The Ministry of Ecology and Environment of the National Bureau of Statistics established a carbon dioxide emission factor standard for electricity in 2021, which specifies a national fossil energy power carbon dioxide emission factor of 0.8426 kgCO₂/kWh. The system calculates the carbon emissions associated with electricity meters accordingly. Figure 9 presents the carbon measurement data from two smart meters deployed within a park. Carbon emissions are computed by multiplying the total accumulated electricity consumption by the respective carbon emission factors, and these calculations are subsequently uploaded to a blockchain platform. This ensures that all data are traceable and verifiable for reliability. The system’s functionalities for managing carbon emissions and settling transactions will be grounded in this reliable traceability of carbon metering, while further developments will align with forthcoming trading systems and regulations.

6. Conclusions

The implementation of carbon metering technology utilizing blockchain-based electricity meters presents a novel approach to managing carbon emissions within power systems. By actively advancing electric carbon metering technologies on the supply side, particularly through leveraging the decentralized, immutable, and traceable attributes of blockchain technology, both the accuracy and real-time capabilities of electric carbon measurement can be enhanced. This will facilitate a deeper integration between blockchain technology and electric carbon metering while progressively establishing a market system for trading carbon credits based on blockchain-enabled electric meter data. Such advancements provide a robust platform and foundational data for the equitable allocation and trading of carbon emission rights.

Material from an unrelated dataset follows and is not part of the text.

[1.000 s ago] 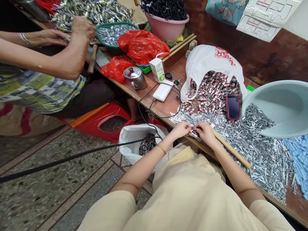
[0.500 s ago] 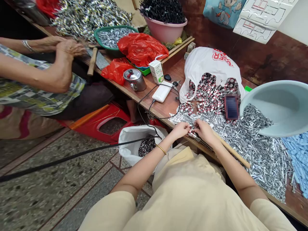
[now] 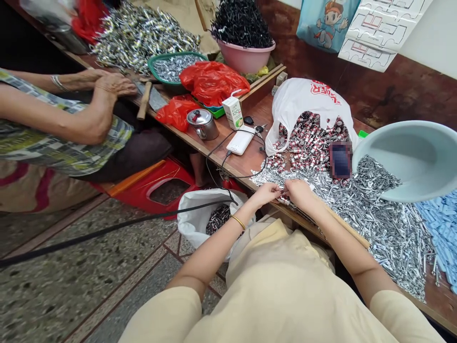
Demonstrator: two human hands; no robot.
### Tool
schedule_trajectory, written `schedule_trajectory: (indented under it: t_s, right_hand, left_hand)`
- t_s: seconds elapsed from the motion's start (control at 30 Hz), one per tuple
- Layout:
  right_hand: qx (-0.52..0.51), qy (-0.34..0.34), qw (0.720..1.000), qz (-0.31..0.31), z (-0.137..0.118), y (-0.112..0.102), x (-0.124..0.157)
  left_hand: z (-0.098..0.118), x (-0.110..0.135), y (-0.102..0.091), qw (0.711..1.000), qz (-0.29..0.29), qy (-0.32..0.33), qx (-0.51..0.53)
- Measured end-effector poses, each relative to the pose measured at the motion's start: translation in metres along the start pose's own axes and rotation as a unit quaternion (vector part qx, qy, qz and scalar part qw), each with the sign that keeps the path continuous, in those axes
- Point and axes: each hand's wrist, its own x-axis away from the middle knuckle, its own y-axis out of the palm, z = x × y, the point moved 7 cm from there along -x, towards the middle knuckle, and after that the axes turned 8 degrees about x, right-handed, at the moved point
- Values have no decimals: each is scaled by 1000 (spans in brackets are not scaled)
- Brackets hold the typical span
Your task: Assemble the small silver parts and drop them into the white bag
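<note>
My left hand [image 3: 268,194] and my right hand [image 3: 298,193] meet over the table's front edge, thumbs and fingers pinched close together. Something small sits between the fingertips, too small and covered to name. Just beyond the hands spreads a heap of small silvery metal parts [image 3: 389,228]. Behind it, red-and-silver pieces with metal loops [image 3: 307,143] spill from a white plastic bag [image 3: 293,95]. A wooden stick [image 3: 346,226] lies along the edge beside my right forearm. Below my left wrist stands a white sack [image 3: 189,214] with dark metallic pieces [image 3: 217,219] inside.
A grey-blue basin [image 3: 421,157] tilts at the right, near light-blue strips [image 3: 441,228]. A power bank [image 3: 241,140] with a black cable, a drink carton [image 3: 233,113] and a lidded metal cup [image 3: 203,125] stand left. Another person's hands [image 3: 110,85] rest at far left.
The view has shifted slightly. My right hand has turned and moved a little closer to my left, fingers still pinched. The other person's hands remain together.
</note>
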Motion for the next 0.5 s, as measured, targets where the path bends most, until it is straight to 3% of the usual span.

This paper introduced a statistical settlement methodology and framework for assessing carbon emissions grounded in blockchain technology. It established digital identities for electricity meters via blockchain storage, generating verifiable credentials which incorporate each meter’s digital identity alongside energy consumption data and timestamps. The system logs energy readings from verified meters onto a cloud-based blockchain platform dedicated to compiling carbon emission statistics. During the payment and settlement phase, by employing blockchain applications in conjunction with digital payment wallets, we derived settlement values reflecting regional energy network consumption-related carbon emissions based on the local power supply metrics as well as electricity usage figures. These values served as benchmarks for measuring regional carbon outputs. Analysis of actual case study data from an industrial park demonstrated that this novel method of calculating and settling carbon emissions using a blockchain effectively addresses inaccuracies associated with deriving emissions solely from electricity consumption levels. Furthermore, it resolves existing issues related to trustworthiness, reliability, and consistency within current methodologies employed in statistical assessments of electrical energy use alongside corresponding emission calculations. Future research should focus on enhancing functionalities related to both management practices surrounding carbon measurement as well as systems facilitating trade in such credits—anchored by reliable traceability provided through digital vouchers linked to electric meters operating within a dedicated blockchain framework—thereby offering valuable insights into fostering the development of robust markets for trading emissions within power systems.

Based on the framework and conclusions of this study, there are some directions which are valuable for future research. While the blockchain provides security and immutability, it would be advantageous to integrate the system with IoT devices and smart meters which can provide real-time, granular energy data. This would enable a more accurate and detailed measurement of energy consumption and carbon emissions.